Handyman flipped on the light switch as the gunman nodded toward Neena and practically hissed his next words. “Move it, prissy.”
She did as told, her knees trembling with weakness and her heart banging a relentless drum in her chest. What did the nutcase have in mind? The aforementioned lunatic slammed the door and left them inside the room. She flinched. The lock engaged from the outside.
A spark of intuition alerted her. Solid. No nonsense. Immediate. Before Handyman could say a word, she dashed toward him. “Get away from the door!”
She practically dived, and as her body hit him and his arms encircled her, bullets slammed through the door.
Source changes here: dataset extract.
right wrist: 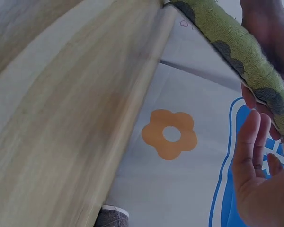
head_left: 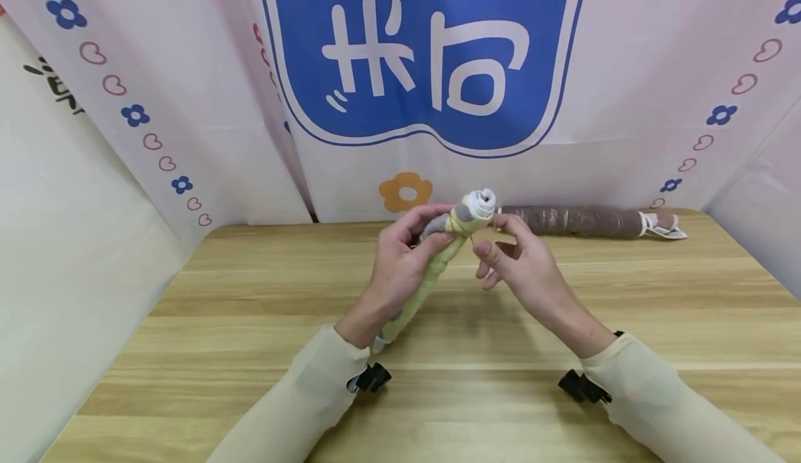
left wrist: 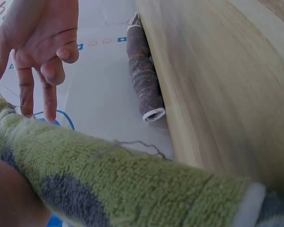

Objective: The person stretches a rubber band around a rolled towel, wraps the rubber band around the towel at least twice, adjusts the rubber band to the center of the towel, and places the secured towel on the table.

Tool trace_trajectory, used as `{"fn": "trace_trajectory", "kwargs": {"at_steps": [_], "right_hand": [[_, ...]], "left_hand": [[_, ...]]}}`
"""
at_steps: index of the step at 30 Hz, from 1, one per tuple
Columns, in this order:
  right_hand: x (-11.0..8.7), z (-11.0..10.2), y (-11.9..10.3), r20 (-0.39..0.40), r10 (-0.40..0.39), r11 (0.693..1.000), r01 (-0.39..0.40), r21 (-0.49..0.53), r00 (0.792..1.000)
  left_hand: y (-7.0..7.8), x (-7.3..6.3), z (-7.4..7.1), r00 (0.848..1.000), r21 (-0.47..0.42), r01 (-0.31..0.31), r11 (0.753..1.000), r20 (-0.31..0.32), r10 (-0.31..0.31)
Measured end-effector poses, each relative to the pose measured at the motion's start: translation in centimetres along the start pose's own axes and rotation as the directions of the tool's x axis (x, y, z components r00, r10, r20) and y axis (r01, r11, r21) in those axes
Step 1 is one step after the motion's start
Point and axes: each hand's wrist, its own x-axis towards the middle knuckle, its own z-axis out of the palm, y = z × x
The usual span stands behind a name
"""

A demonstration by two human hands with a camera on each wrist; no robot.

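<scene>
My left hand (head_left: pixel 400 261) grips a rolled towel (head_left: pixel 430 279), yellow-green with grey patches, thumb in front and fingers behind. It slants upward, its white spiral end raised and its lower end near the table. A thin yellowish rubber band (head_left: pixel 462 226) circles it just below that end. My right hand (head_left: pixel 535 272) is beside the band, thumb and index finger pulling a stretched strand of it, the other fingers loosely bent. In the left wrist view the strand runs from the right hand (left wrist: pixel 42 47) to the towel (left wrist: pixel 132 179). The right wrist view shows the towel (right wrist: pixel 246 52) behind the right hand.
A brown-grey rolled towel (head_left: pixel 576 221) with white edging lies along the back of the wooden table (head_left: pixel 250 379). Behind stands a pale printed cloth (head_left: pixel 350 171) with a blue sign and an orange flower. A white wall panel (head_left: pixel 75 240) borders the left side.
</scene>
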Motion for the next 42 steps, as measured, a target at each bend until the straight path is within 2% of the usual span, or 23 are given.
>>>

Fear riddled her, but she felt no pain as Handyman grabbed her close, braced to keep from falling and pressed her into his solid body.
“Shit!” Handyman growled.
He moved swiftly, pressing her back into the corner, his body a shield. If anything ricocheted, he’d feel the sting of a bullet first.
Her face buried against his shoulder and he wrapped one arm around her waist. The other hand came up and cradled her head to his shoulder. Her fingers twisted in his shirt, bunching gobs of the loose garment in her fists. He held her like that, his breath coming quickly, her heart slamming in her chest, for what seemed forever. The shots stopped. Dragging noises and the sounds of something massive being pulled in front of the door startled her.
She pulled back slightly. “Oh God.”
Handyman’s eyes no longer held ice. Those deep brown eyes turned dark with serious worry. “Are you hit?”
“What?” She felt dazed.
“Are you hit?”
“No. I’m great.”
Right. If that wasn’t the stupidest, most absurd thing she’d ever said. She trembled from head to toe, and the shock of what happened reverberated through her in waves.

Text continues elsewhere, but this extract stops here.